Motivation
Motivation¶
We have been studying physics for about 6 years each. During that time we were both exposed to programming in different ways. For us that exposure was quite abrupt, as we were introduced to programming without any prior knowledge and were told to produce results. While this cold approach can make you learn a lot in a short time, it comes at the cost of not understanding some basic principles of writing readable and modular code.
In addition to teaching some basics to make navigating and writing code easier we also want to show some ways to make plotting and calculations more seemless. We will mainly be using the following libraries:
Numpy
Scipy
Matplotlib
Pandas
Numpy and Pandas offer great functionalities to deal with large amounts of data. While numpy is more focused on arrays and matrices and makes calculations with those easy and quick, pandas is easier to navigate when needing to use labeled data and group a lot of different datapoints in table (called a dataframe in pandas).

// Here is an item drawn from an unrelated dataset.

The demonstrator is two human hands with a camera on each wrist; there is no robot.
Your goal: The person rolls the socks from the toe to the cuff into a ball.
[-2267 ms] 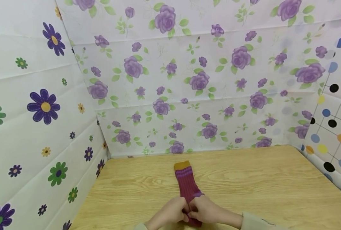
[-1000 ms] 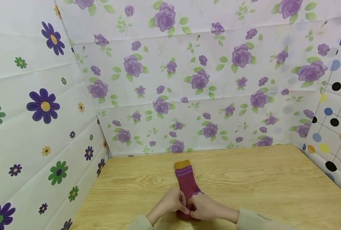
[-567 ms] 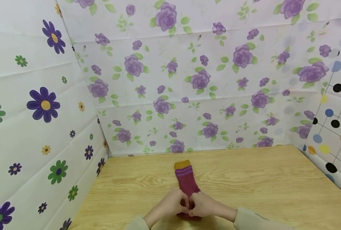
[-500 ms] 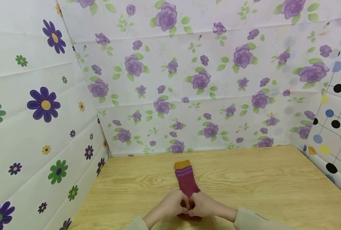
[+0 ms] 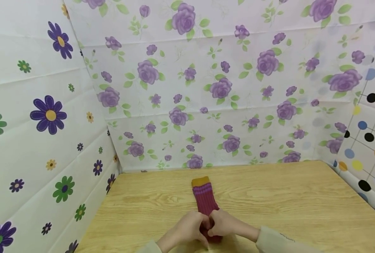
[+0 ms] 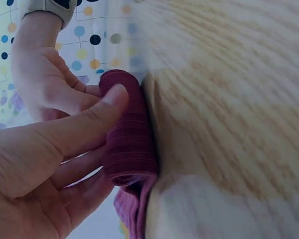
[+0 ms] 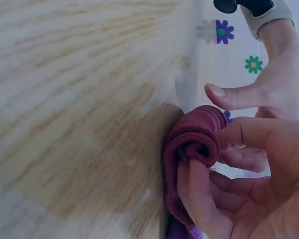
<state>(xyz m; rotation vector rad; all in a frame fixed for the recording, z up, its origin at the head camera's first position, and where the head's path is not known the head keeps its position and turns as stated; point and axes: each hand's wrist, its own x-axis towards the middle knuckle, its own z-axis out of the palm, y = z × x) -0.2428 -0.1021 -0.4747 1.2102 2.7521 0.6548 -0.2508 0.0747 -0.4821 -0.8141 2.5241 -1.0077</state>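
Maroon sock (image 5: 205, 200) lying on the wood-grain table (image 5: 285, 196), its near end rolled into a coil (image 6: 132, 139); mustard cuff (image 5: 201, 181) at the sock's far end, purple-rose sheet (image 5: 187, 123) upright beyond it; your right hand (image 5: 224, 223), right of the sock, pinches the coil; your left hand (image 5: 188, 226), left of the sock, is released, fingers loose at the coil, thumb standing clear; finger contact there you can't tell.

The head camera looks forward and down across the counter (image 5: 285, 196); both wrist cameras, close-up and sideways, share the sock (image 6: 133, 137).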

Scipy offers a plethora of analysis tools from data fitting and signal processing to simply having a lot of physics constants ready for import. It can also solve differentials and integrals analytically. And with some extra latex syntax we can also have a visual representation of the equations being solved.
In addition to those we will go over how to define your own functions and use python in a way that isn’t overwhelming but augments your studies in physics. However, our main focus is to get you started on doing stuff in python. Which is why the first couple of sections on this page are going to be devoted to simple tips and tricks to get you going without any prerequisite knowledge.